>>

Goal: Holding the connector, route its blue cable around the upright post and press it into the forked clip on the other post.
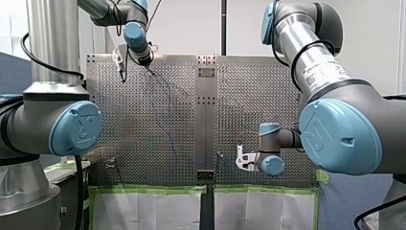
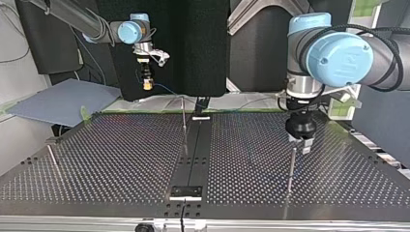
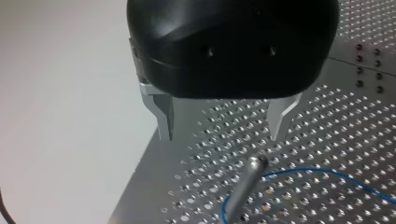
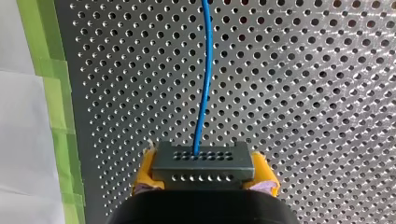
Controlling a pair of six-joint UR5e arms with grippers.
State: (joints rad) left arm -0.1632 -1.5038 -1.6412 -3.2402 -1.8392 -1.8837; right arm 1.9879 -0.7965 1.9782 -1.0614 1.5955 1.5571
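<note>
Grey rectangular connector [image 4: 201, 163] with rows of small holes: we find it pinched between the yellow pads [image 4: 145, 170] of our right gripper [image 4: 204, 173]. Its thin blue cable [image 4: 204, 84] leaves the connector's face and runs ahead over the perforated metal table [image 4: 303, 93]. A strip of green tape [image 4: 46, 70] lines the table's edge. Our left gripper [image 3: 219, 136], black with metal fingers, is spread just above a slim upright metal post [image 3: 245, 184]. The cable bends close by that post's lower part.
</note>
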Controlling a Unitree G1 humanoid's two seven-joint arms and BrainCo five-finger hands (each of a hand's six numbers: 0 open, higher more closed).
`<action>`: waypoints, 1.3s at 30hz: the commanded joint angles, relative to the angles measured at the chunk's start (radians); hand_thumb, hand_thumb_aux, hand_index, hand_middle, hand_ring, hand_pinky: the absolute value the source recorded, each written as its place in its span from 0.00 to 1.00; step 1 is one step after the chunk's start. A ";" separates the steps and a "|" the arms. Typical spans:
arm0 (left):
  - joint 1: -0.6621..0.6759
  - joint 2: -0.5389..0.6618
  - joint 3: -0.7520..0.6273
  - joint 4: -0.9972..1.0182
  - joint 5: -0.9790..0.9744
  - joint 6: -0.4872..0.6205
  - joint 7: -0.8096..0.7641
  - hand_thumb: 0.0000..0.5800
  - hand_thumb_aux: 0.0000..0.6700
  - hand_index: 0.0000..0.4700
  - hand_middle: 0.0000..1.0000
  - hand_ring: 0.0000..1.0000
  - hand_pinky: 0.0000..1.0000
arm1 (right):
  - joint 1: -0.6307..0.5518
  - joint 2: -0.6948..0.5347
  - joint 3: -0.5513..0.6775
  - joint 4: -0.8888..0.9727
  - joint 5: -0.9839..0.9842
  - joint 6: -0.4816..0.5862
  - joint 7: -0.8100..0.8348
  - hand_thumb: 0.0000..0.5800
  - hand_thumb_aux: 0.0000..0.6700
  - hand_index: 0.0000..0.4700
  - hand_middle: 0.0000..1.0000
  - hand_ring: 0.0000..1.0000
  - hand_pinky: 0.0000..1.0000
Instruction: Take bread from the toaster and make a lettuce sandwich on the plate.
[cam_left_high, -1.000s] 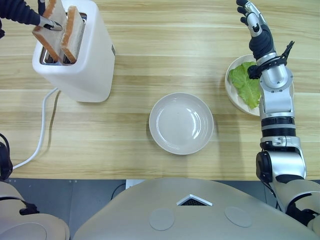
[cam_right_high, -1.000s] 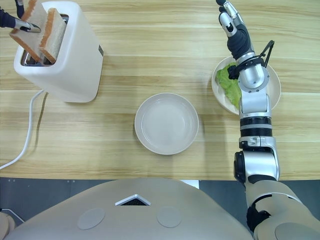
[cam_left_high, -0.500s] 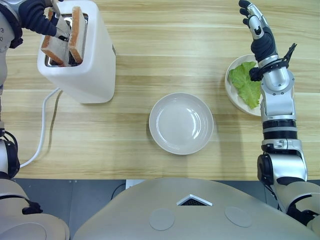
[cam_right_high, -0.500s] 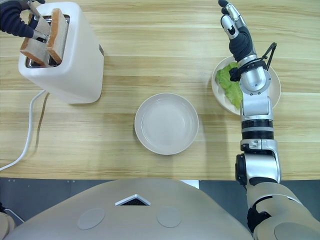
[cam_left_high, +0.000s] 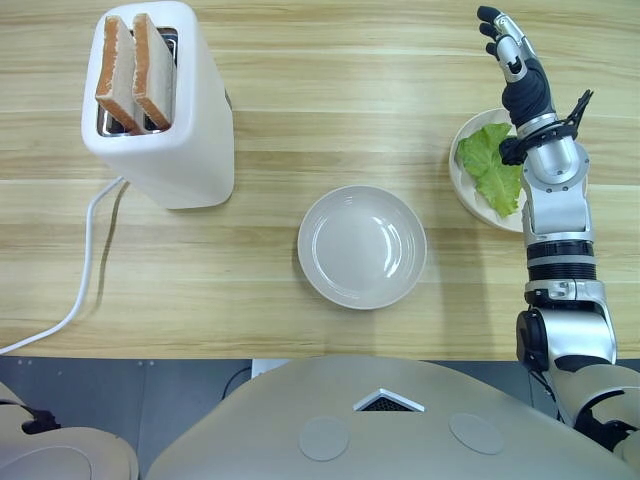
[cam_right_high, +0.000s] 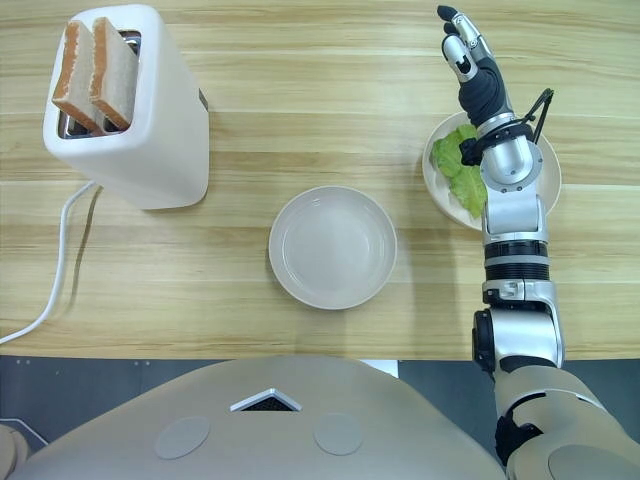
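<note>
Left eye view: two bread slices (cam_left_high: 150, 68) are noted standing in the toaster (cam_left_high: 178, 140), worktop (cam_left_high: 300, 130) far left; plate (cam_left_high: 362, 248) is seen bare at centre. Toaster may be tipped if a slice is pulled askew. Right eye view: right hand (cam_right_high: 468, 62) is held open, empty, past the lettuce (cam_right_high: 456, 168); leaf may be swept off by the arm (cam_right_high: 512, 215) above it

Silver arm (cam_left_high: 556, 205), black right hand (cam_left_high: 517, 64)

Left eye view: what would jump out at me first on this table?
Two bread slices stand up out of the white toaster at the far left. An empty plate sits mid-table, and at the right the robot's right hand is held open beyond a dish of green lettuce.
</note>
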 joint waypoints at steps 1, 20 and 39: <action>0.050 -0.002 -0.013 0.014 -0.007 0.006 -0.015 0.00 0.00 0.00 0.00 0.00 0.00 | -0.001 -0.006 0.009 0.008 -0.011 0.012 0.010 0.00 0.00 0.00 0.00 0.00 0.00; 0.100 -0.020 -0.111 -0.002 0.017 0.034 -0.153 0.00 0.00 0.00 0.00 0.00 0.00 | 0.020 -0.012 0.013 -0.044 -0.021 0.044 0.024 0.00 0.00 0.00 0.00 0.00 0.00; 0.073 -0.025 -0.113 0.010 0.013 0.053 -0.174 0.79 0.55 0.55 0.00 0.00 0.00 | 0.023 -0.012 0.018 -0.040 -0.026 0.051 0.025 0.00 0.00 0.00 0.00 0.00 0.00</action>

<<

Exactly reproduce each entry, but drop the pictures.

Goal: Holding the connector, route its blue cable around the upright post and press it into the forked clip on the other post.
Controlling a pair of six-joint UR5e arms with grippers.
State: (joints rad) left arm -0.1632 -1.5038 -1.6412 -3.2402 -1.8392 -1.8837; right arm 1.9879 -0.7965 1.9782 -1.0614 1.5955 1.5571
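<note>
Grey rectangular connector [image 4: 201, 163] with rows of small holes: we find it pinched between the yellow pads [image 4: 145, 170] of our right gripper [image 4: 204, 173]. Its thin blue cable [image 4: 204, 84] leaves the connector's face and runs ahead over the perforated metal table [image 4: 303, 93]. A strip of green tape [image 4: 46, 70] lines the table's edge. Our left gripper [image 3: 219, 136], black with metal fingers, is spread just above a slim upright metal post [image 3: 245, 184]. The cable bends close by that post's lower part.
</note>
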Controlling a Unitree G1 humanoid's two seven-joint arms and BrainCo five-finger hands (each of a hand's six numbers: 0 open, higher more closed).
`<action>`: waypoints, 1.3s at 30hz: the commanded joint angles, relative to the angles measured at the chunk's start (radians); hand_thumb, hand_thumb_aux, hand_index, hand_middle, hand_ring, hand_pinky: the absolute value the source recorded, each written as its place in its span from 0.00 to 1.00; step 1 is one step after the chunk's start. A ";" separates the steps and a "|" the arms. Typical spans:
arm0 (left):
  - joint 1: -0.6621..0.6759
  - joint 2: -0.5389..0.6618
  - joint 3: -0.7520..0.6273
  - joint 4: -0.9972..1.0182
  - joint 5: -0.9790..0.9744
  - joint 6: -0.4872..0.6205
  - joint 7: -0.8096..0.7641
  - hand_thumb: 0.0000..0.5800
  - hand_thumb_aux: 0.0000..0.6700
  - hand_index: 0.0000..0.4700
  - hand_middle: 0.0000..1.0000
  - hand_ring: 0.0000..1.0000
  - hand_pinky: 0.0000..1.0000
arm1 (right):
  - joint 1: -0.6307..0.5518
  - joint 2: -0.6948..0.5347
  - joint 3: -0.5513..0.6775
  - joint 4: -0.8888..0.9727
  - joint 5: -0.9839..0.9842
  - joint 6: -0.4816..0.5862
  - joint 7: -0.8100..0.8348
  - hand_thumb: 0.0000..0.5800
  - hand_thumb_aux: 0.0000..0.6700
  - hand_index: 0.0000..0.4700
  - hand_middle: 0.0000..1.0000
  - hand_ring: 0.0000..1.0000
  - hand_pinky: 0.0000..1.0000
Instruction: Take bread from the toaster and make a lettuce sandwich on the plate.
[cam_left_high, -1.000s] 
[cam_right_high, -1.000s] 
[cam_left_high, -0.500s] 
[cam_right_high, -0.500s] 
[cam_left_high, +0.000s] 
[cam_right_high, +0.000s] 
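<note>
Left eye view: two bread slices (cam_left_high: 150, 68) are noted standing in the toaster (cam_left_high: 178, 140), worktop (cam_left_high: 300, 130) far left; plate (cam_left_high: 362, 248) is seen bare at centre. Toaster may be tipped if a slice is pulled askew. Right eye view: right hand (cam_right_high: 468, 62) is held open, empty, past the lettuce (cam_right_high: 456, 168); leaf may be swept off by the arm (cam_right_high: 512, 215) above it

Silver arm (cam_left_high: 556, 205), black right hand (cam_left_high: 517, 64)

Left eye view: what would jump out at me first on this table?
Two bread slices stand up out of the white toaster at the far left. An empty plate sits mid-table, and at the right the robot's right hand is held open beyond a dish of green lettuce.
</note>
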 joint waypoints at steps 1, 20 and 39: <action>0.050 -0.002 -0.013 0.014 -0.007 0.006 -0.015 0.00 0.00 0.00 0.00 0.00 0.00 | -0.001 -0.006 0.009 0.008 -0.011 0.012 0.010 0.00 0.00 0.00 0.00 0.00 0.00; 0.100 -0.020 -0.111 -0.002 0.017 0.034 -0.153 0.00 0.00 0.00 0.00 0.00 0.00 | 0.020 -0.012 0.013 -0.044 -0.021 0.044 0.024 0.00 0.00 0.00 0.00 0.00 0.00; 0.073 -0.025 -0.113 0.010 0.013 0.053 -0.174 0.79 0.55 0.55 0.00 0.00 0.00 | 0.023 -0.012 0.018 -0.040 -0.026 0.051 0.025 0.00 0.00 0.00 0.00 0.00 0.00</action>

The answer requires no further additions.